Electrophoretic deposition of silica and its composite coatings on Ti-6Al-4V, and its in vitro corrosion behaviour for biomedical applications.

Novel bioceramics have an intriguing role in implants and prostheses as surface protecting agents. These bioceramics have promising features such as biocompatible, bioactive, and corrosion-resistant natures. Among bioceramics, silica glass and its composite unravel its better desirability against corrosion and wear with interfacial bone bonding capability in physiological systems by nucleating calcium phosphates over the surface, thereby enhancing the osteoinductive property. In the current study, SiO2 and ZnO were obtained by processing silica and zinc oxide precursors at low temperature using low thermal volatilization sol-gel method. SiO2, ZnO, and its composite powders were characterized by Fourier transform infrared spectroscopy (FT-IR), powder X-ray diffraction (XRD), and scanning electron microscopy (SEM) coupled with energy dispersive X-ray analysis (EDAX). Electrophoretic deposition (EPD) was used for coating on Ti-6Al-4V for improved coating characteristics.
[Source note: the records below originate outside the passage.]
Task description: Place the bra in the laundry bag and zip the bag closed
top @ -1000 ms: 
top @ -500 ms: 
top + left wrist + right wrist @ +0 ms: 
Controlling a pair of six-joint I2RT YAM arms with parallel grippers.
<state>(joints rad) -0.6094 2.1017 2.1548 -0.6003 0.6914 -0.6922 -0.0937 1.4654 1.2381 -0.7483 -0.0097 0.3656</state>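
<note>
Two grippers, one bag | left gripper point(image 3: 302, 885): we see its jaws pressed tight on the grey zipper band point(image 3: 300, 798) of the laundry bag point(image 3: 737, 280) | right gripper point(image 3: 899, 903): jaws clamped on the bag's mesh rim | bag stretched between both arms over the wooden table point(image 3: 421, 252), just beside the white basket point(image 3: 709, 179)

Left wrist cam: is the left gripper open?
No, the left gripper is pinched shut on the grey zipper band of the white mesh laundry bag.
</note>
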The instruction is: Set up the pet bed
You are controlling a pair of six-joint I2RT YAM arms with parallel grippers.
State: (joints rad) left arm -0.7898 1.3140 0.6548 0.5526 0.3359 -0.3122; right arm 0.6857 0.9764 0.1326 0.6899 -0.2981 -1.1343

In addition, the effect of additives such as iodine and Polyvinylpyrrolidone (PVP) on coating limits was also optimized. Thin-film XRD, Optical Microscopy, SEM-EDAX, Raman spectroscopy, and the scratch resistance test characterized the coating. Tafel polarization and electrochemical impedance spectroscopy (EIS) studies were also carried out to assess corrosion resistance behaviour of the coating. The results showed that the composite coating has greater corrosion resistance than uncoated Ti-6Al-4V. Furthermore, improved mechanical property with better scratch resistance was also observed. These observations showed that composite coating could be useful in biomedical applications.